YOUR INSTRUCTIONS:
Please output only the lines running from the one that contains "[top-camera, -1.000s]" through the last line of the data below, exactly as they stand, with no pictures.

** SOURCE DATA follows **

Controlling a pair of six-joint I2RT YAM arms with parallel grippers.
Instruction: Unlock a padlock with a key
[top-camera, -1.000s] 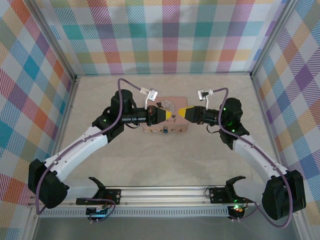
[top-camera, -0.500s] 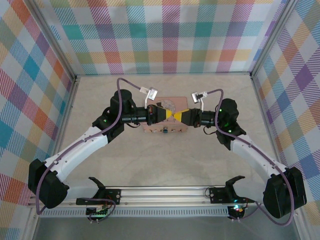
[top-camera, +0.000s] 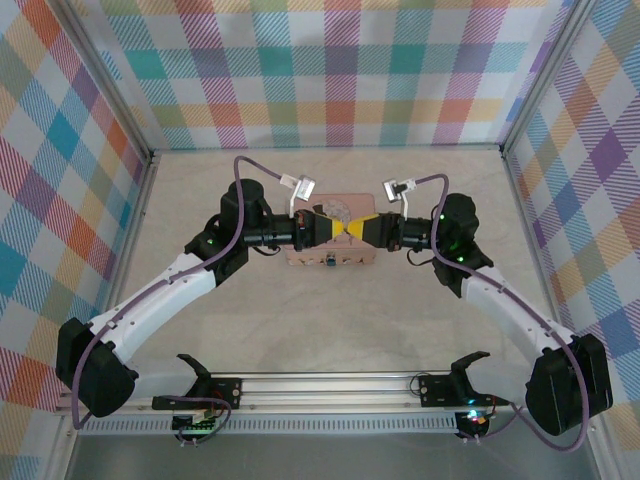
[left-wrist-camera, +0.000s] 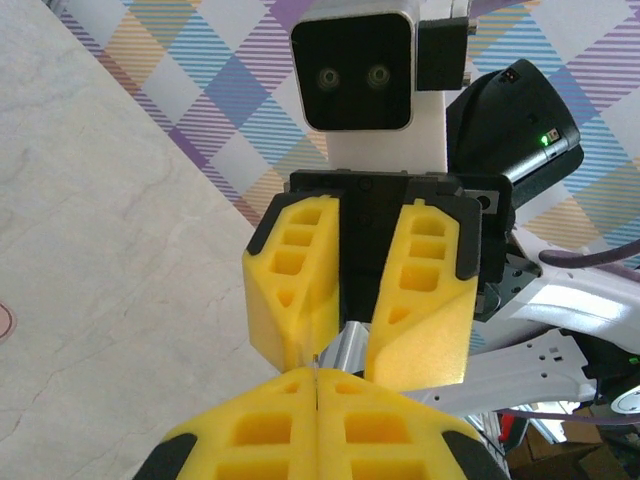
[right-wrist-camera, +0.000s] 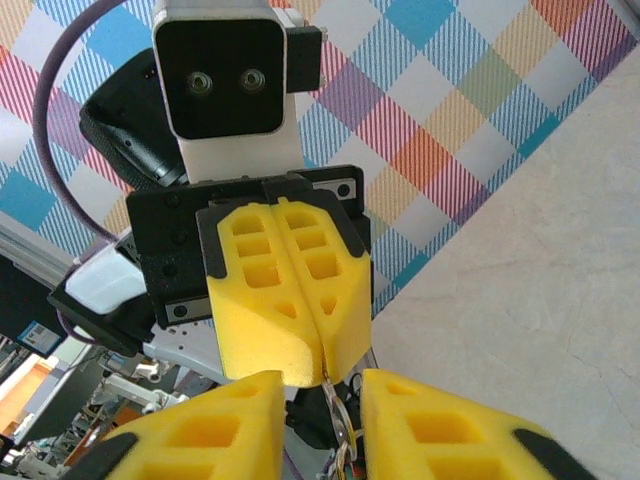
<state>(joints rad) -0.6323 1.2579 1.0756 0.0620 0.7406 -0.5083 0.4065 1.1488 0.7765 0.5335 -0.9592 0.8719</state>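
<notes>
My left jaws are pressed shut on the key (left-wrist-camera: 345, 349). Its silvery end pokes into the narrow gap of my right jaws, and I cannot tell whether those pinch it. The padlock (top-camera: 329, 262) sits at the near side of the pink tin (top-camera: 300, 256).

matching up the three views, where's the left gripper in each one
top external: left gripper at centre, shut, its tip facing the right gripper.
left wrist: left gripper at bottom centre, its own yellow fingers pressed together.
right wrist: left gripper at centre, pointing at the camera.
shared landmark: the right gripper, centre in left wrist, bottom edge in right wrist.
</notes>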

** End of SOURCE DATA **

RESULT:
[top-camera, -1.000s] 
[top-camera, -0.500s] 
[top-camera, +0.000s] 
[left-wrist-camera, +0.000s] 
[right-wrist-camera, +0.000s] 
<state>(joints rad) -0.6323 1.2579 1.0756 0.0620 0.7406 -0.5083 0.4065 1.1488 0.7765 0.5335 -0.9592 0.8719</state>
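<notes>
My left jaws are pressed shut on the key (left-wrist-camera: 345, 349). Its silvery end pokes into the narrow gap of my right jaws, and I cannot tell whether those pinch it. The padlock (top-camera: 329, 262) sits at the near side of the pink tin (top-camera: 300, 256).

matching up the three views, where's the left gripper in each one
top external: left gripper at centre, shut, its tip facing the right gripper.
left wrist: left gripper at bottom centre, its own yellow fingers pressed together.
right wrist: left gripper at centre, pointing at the camera.
shared landmark: the right gripper, centre in left wrist, bottom edge in right wrist.
</notes>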

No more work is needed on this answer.